- Required work: Word for word, reproduce each line of the data below, omitting every image.

- Data for review:
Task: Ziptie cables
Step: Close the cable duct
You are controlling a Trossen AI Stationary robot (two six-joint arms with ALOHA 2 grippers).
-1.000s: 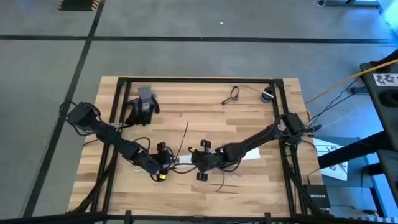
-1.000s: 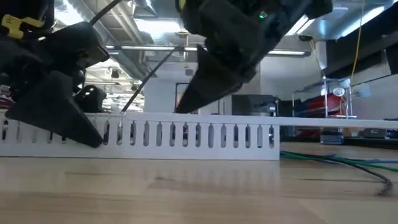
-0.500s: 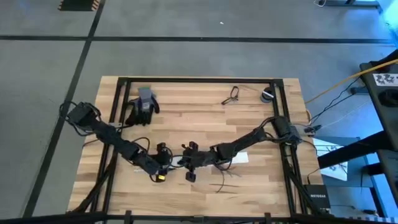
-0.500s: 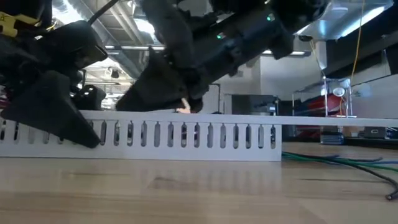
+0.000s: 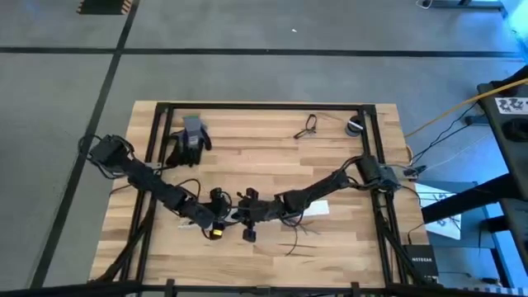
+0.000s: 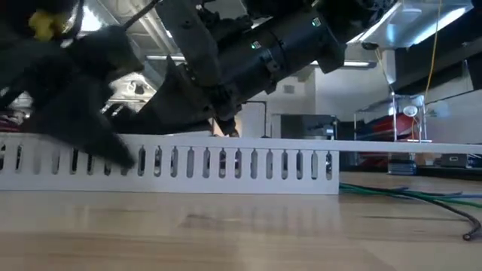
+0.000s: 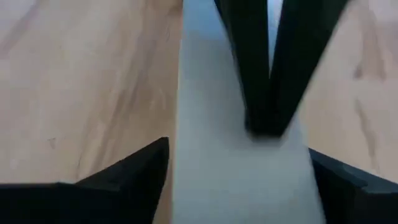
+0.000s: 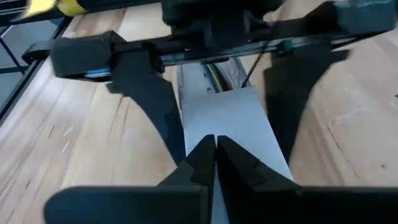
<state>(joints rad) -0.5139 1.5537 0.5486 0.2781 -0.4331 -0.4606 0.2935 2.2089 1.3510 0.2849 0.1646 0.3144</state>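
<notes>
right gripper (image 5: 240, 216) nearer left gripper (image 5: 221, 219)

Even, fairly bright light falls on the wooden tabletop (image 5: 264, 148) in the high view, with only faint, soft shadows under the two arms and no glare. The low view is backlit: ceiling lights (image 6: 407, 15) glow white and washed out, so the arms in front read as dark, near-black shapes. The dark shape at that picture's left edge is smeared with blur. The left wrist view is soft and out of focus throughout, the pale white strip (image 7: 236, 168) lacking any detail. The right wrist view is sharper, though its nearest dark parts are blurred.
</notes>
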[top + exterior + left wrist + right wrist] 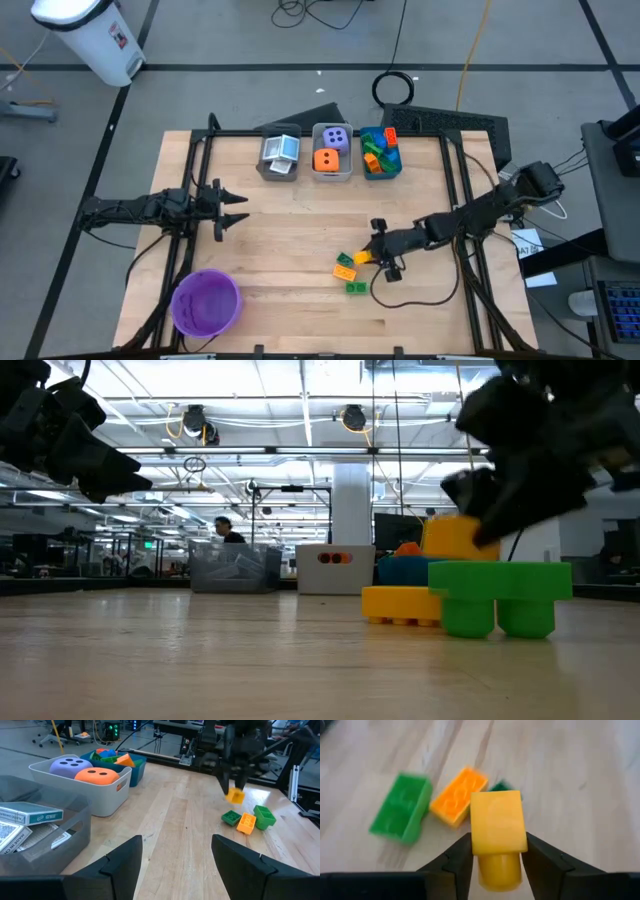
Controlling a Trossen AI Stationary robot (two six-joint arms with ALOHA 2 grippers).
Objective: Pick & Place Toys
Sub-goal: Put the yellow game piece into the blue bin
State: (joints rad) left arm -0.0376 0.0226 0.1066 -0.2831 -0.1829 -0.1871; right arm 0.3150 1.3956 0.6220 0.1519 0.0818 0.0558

- Exercise answer:
Task: Ziptie cables
Step: Close the cable duct
You are controlling a Trossen AI Stationary robot (two six-joint arms with ALOHA 2 grippers).
-1.000s: 
-1.000s: 
-0.500s: 
-0.500s: 
+0.000s: 
+0.000s: 
+0.000s: 
+0.000s: 
<state>(joints rad) -0.5139 1.5537 0.5486 0.2781 -0.4331 -0.4606 0.2935 2.2089 1.3510 0.2849 0.1646 0.3144</state>
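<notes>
right gripper (image 5: 240, 216) nearer left gripper (image 5: 221, 219)

Even, fairly bright light falls on the wooden tabletop (image 5: 264, 148) in the high view, with only faint, soft shadows under the two arms and no glare. The low view is backlit: ceiling lights (image 6: 407, 15) glow white and washed out, so the arms in front read as dark, near-black shapes. The dark shape at that picture's left edge is smeared with blur. The left wrist view is soft and out of focus throughout, the pale white strip (image 7: 236, 168) lacking any detail. The right wrist view is sharper, though its nearest dark parts are blurred.
</notes>
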[top + exterior + left wrist + right wrist] 
Controlling a Trossen AI Stationary robot (two six-joint arms with ALOHA 2 grippers).
Objective: Pick & Place Toys
Sub-goal: Put the yellow game piece into the blue bin
State: (joints rad) left arm -0.0376 0.0226 0.1066 -0.2831 -0.1829 -0.1871; right arm 0.3150 1.3956 0.6220 0.1519 0.0818 0.0558

The exercise was answered in full.